Assim estampa o art. 45 da lei do inquilinato:
Art. 45. São nulas de pleno direito as cláusulas do contrato de locação que visem a elidir os objetivos da presente lei, notadamente as que proíbam a prorrogação prevista no art. 47, ou que afastem o direito à renovação, na hipótese do art. 51, ou que imponham obrigações pecuniárias para tanto.
Veja-se:
LOCAÇÃO - FUNÇÃO SOCIAL - ART. 45, LEI DO INQUILINATO - CONJUGAÇÃO COM O ART. 115, DO CÓDIGO CIVIL. Ainda que se entenda que na relação locatícia não se apliquem as normas do Código de Defesa do Consumidor, sabe-se que a Lei do Inquilinato tem função social e, segundo seu art. 45, devem ser consideradas nulas as disposições que visem a elidir os objetivos da mesma. Também há de ser ressaltado que o art. 115 do Código Civil veda disposição que sujeita uma das partes ao arbítrio da outra, tendo por ilícita cláusula que assim disponha.

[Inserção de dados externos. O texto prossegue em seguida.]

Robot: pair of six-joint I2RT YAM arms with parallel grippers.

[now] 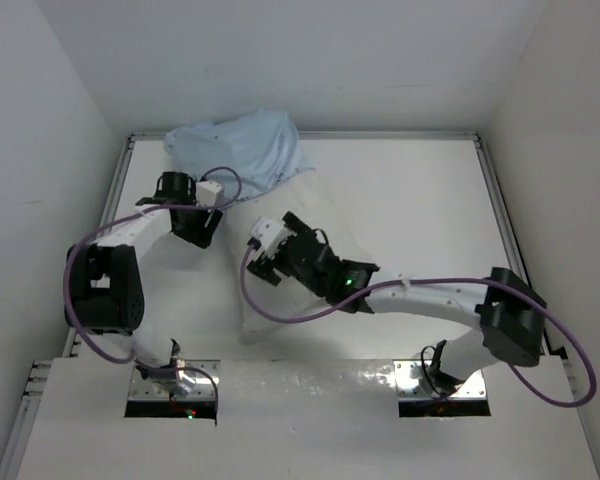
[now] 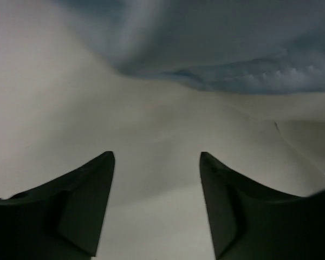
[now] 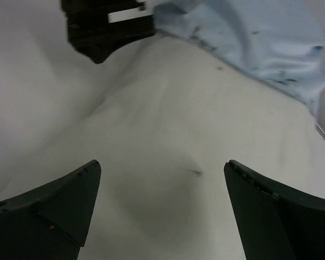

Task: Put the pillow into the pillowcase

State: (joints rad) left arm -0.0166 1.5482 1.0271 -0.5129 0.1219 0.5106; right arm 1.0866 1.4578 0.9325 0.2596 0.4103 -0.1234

(TJ-MG 200000033453730001 MG 2.0000.00.334537-3/000(1), Relator: GERALDO AUGUSTO, Data de Julgamento: 29/05/2001, Data de Publicação: 13/06/2001)
Portanto, concluímos que são nulas as cláusulas do contrato que procurarem dá outro sentido ao contrato que não seja nos conformes da lei.
DESPEJO POR FALTA DE PAGAMENTO DOS ENCARGOS
O despejo não se dá exclusivamente pela falta de pagamento de aluguel, mas também pela falta de quitação com encargos.
Veja-se:
APELAÇÃO CÍVEL. AÇÃO DE DESPEJO. LOCAÇÃO. AÇÃO DE DESPEJO POR FALTA DE PAGAMENTO C/C COBRANÇA DE ALUGUÉIS E ENCARGOS. I. A legislação do inquilinato (lei 8.245/91) não deixa qualquer margem de dúvida de que, não havendo o pagamento pontual dos encargos locatícios, é cabível a medida de despejo do locatário (arts. 62 e 63 da lei 8.245/91). II. Os aluguéis e os encargos decorrentes do contrato de locação devem incidir até a data de desocupação do imóvel. III. No presente caso, os apelantes alegam ter efetuado o pagamento dos locativos à pessoa distinta do autor. O autor/apelado consta como locador na avença locatícia, assim como promitente comprador do imóvel locado no contrato de promessa de compra-venda juntado aos autos. Portanto, comprovado está o inadimplemento em relação ao contrato em questão. É mantida a sentença igualmente quanto às prestações vencidas inadimplidas. Apelo desprovido. (Apelação Cível Nº 70045502275, Décima Sexta Câmara Cível, Tribunal de Justiça do RS, Relator: Munira Hanna, Julgado em 29/05/2014)
(TJ-RS , Relator: Munira Hanna, Data de Julgamento: 29/05/2014, Décima Sexta Câmara Cível)
Assim, e apenas para nortear o leitor, vale lembrar que referida ação de despejo vale para qualquer tipo de locação, seja temporária, comercial, limitada ou ilimitada.